Look through the material below and copy every line containing the word "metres".

%%

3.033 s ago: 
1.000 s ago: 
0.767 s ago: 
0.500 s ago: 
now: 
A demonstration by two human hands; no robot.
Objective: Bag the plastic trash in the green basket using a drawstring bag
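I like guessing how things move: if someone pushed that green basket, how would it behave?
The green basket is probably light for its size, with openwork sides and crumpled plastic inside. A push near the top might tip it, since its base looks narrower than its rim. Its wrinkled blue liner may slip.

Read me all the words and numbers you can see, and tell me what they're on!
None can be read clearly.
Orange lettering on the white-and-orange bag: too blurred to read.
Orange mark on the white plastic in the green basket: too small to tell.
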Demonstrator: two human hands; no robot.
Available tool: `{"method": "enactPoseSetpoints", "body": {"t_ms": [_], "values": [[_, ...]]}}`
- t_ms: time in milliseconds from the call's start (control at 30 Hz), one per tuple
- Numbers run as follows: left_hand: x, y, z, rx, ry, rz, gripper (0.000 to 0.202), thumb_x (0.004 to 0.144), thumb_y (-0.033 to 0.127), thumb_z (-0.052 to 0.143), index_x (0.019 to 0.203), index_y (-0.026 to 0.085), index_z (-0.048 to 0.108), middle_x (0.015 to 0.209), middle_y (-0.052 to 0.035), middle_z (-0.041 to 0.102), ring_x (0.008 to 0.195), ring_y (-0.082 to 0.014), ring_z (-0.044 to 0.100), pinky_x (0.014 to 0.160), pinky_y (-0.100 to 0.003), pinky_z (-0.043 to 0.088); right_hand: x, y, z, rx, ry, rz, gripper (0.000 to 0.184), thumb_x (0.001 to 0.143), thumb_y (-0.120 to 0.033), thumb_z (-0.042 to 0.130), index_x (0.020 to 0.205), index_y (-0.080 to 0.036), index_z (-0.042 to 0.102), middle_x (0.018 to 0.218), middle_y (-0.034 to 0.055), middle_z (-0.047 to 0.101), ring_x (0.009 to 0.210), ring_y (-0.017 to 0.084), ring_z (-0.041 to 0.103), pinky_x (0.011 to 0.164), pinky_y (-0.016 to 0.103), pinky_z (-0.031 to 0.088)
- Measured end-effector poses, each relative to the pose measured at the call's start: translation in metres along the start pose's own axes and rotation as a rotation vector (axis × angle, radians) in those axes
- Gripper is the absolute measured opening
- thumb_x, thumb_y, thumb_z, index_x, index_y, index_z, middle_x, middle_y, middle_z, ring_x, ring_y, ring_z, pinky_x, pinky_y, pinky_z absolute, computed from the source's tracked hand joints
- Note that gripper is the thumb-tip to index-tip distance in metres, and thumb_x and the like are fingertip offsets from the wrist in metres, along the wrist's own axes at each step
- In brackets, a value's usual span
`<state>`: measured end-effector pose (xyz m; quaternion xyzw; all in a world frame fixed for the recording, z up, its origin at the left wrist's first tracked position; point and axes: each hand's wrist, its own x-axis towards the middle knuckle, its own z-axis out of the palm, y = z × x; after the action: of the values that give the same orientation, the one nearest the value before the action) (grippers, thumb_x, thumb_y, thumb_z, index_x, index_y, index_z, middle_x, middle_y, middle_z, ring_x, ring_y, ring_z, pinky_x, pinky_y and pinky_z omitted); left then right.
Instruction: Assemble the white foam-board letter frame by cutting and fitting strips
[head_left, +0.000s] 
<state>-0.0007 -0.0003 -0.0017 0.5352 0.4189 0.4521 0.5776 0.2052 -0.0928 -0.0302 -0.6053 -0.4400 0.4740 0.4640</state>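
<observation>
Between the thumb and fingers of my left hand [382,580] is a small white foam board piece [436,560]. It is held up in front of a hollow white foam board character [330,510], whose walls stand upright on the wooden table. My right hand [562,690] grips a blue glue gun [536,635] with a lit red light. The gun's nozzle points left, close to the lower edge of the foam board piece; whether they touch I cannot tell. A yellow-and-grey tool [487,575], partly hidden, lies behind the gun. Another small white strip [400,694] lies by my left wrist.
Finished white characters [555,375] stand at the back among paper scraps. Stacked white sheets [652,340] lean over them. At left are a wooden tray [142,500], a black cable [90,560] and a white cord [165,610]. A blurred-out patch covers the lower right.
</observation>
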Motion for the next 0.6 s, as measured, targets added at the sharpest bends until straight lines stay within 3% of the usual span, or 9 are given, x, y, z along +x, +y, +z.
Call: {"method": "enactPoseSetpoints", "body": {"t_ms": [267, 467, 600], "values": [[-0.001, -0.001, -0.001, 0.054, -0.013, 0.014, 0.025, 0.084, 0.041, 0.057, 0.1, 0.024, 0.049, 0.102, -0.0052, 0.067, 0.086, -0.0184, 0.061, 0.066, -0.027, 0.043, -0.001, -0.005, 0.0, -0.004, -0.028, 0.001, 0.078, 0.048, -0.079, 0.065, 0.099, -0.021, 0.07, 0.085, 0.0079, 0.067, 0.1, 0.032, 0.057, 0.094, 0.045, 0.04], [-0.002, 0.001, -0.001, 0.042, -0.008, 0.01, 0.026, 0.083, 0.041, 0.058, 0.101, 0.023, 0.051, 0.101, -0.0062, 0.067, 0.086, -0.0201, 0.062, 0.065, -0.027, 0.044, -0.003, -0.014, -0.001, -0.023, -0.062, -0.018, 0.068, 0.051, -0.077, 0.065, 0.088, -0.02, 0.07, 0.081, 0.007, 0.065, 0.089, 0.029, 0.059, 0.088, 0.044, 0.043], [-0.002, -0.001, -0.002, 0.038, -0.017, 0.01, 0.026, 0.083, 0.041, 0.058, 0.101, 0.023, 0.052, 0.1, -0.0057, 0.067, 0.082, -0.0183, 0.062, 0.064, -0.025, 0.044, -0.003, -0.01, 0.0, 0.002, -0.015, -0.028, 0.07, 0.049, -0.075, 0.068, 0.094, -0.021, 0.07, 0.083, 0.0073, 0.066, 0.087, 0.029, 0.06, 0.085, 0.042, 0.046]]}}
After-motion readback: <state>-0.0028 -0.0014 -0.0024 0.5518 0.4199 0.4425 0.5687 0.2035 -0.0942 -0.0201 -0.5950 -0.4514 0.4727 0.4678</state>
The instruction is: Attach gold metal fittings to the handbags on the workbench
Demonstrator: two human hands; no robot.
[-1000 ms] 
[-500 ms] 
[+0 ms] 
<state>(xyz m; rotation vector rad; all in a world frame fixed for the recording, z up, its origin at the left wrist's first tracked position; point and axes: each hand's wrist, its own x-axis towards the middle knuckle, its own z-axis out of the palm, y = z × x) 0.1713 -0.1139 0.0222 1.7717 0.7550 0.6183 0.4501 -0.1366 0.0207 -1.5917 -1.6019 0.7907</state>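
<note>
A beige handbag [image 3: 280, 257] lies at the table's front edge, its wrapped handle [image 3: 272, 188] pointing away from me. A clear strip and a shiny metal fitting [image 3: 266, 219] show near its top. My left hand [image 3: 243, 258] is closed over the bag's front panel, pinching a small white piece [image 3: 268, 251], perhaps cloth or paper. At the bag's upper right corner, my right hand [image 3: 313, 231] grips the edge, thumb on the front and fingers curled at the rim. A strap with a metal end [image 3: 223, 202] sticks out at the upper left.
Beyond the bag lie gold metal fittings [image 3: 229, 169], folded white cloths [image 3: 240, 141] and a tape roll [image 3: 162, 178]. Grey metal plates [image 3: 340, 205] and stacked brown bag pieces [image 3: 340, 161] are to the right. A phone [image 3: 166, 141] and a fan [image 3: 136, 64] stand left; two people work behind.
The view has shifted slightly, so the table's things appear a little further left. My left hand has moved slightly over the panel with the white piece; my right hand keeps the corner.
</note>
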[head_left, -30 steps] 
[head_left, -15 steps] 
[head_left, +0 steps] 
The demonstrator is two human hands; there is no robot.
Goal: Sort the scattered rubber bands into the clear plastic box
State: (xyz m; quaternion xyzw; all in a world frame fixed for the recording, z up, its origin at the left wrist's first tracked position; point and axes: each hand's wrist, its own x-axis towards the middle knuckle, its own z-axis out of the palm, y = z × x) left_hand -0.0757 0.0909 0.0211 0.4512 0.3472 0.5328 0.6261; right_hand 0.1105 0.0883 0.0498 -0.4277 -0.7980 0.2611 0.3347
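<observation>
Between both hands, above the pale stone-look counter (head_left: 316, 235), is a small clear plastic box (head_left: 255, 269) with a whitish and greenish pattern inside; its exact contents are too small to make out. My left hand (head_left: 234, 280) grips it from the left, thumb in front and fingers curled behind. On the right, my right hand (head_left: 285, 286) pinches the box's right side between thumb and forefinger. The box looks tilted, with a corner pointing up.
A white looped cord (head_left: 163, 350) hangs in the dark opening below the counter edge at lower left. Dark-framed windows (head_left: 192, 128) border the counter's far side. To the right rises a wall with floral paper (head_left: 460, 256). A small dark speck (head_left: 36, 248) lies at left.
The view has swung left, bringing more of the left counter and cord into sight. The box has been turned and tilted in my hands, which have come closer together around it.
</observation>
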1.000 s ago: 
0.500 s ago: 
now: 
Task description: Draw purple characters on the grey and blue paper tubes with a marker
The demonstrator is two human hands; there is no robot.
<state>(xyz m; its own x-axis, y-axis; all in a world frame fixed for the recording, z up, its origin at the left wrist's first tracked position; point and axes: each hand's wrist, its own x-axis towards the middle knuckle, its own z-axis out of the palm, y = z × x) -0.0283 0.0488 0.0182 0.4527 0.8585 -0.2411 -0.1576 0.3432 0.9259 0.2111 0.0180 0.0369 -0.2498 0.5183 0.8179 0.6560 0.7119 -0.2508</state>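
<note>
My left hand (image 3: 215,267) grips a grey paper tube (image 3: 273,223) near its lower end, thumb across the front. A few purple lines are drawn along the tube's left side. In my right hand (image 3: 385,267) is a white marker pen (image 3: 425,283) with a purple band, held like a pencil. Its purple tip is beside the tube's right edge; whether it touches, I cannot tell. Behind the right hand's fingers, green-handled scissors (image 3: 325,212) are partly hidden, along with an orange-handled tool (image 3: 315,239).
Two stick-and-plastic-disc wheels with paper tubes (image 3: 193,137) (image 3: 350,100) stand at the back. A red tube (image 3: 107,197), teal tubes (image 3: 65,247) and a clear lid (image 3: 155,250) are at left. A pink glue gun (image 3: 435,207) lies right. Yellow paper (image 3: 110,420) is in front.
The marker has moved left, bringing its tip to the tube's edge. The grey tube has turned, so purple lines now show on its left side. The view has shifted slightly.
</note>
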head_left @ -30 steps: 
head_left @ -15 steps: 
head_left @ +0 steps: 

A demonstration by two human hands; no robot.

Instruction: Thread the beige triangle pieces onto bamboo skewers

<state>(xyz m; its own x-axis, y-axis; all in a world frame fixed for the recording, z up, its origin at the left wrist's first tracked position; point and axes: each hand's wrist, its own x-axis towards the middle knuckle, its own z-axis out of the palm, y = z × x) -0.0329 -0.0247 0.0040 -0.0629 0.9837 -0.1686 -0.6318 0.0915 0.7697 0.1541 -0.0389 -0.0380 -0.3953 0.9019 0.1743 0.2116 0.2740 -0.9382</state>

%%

Solution
- Measured end-effector poses, each relative to the pose measured at the call's start: translation in metres along the start pose's own axes and rotation as a rotation vector (axis × angle, radians) in those axes
- Note that gripper is the thumb-tip to index-tip distance in metres, and thumb_x and the like are fingertip offsets from the wrist in metres, along the wrist's own axes at each step

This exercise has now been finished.